• [Task]: Go through the records and filter out every line lacking the word "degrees"; copy the lines that remain.

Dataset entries

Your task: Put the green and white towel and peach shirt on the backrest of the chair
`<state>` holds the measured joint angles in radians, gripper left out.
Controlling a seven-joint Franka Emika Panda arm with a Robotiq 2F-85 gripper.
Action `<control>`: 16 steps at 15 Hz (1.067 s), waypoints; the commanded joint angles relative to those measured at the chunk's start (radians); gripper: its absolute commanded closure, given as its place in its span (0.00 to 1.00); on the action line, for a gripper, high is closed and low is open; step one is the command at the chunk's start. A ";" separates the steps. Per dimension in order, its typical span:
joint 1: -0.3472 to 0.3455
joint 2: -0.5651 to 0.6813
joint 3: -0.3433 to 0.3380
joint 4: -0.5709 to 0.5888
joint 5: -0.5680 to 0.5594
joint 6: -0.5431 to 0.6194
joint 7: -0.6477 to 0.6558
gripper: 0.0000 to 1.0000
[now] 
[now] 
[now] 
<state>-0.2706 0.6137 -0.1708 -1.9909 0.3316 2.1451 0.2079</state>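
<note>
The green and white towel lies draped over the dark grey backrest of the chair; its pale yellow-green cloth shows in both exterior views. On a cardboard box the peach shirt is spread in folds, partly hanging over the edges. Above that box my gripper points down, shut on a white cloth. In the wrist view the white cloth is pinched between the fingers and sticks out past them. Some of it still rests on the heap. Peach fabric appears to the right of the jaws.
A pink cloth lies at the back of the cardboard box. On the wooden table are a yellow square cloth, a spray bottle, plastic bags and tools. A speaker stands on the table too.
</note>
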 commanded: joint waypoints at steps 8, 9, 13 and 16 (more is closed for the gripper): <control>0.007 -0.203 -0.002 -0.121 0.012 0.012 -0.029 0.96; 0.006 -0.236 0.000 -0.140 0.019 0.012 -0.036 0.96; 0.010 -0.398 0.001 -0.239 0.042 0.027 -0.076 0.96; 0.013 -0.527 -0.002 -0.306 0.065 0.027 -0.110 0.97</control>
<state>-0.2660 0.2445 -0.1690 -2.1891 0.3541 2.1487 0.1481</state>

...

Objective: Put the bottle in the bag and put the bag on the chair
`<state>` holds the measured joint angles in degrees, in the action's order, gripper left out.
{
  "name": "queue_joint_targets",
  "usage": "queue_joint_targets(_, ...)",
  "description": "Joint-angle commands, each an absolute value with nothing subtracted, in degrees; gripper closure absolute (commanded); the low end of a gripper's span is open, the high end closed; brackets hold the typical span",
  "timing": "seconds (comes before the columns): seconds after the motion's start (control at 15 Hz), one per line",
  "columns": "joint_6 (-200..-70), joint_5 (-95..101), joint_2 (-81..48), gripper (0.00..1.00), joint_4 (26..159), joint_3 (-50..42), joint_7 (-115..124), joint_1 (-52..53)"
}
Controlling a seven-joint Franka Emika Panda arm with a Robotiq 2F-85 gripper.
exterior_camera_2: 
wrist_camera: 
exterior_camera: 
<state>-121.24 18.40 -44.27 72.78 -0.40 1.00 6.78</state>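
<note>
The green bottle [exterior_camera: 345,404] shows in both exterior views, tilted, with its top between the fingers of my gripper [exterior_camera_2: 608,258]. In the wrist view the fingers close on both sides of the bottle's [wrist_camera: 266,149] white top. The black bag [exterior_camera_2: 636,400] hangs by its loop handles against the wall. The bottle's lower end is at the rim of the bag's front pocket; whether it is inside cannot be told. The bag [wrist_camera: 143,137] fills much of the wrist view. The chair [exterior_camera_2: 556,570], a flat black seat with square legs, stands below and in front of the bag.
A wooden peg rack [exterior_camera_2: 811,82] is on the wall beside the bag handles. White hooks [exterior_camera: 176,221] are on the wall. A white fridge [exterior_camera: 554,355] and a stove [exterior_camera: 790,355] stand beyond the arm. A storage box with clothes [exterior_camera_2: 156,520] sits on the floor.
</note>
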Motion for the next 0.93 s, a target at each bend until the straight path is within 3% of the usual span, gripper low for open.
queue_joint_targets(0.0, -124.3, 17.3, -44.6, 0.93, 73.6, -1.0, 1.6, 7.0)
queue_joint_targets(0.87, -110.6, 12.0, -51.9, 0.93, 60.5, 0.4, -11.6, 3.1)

• [Response below]:
`<state>` holds the measured joint angles in degrees, in the action's order, gripper left out.
  "description": "Joint-angle commands, each an absolute value with nothing subtracted, in degrees; gripper closure absolute (commanded); the low end of a gripper's span is open, the high end closed; brackets hold the typical span",

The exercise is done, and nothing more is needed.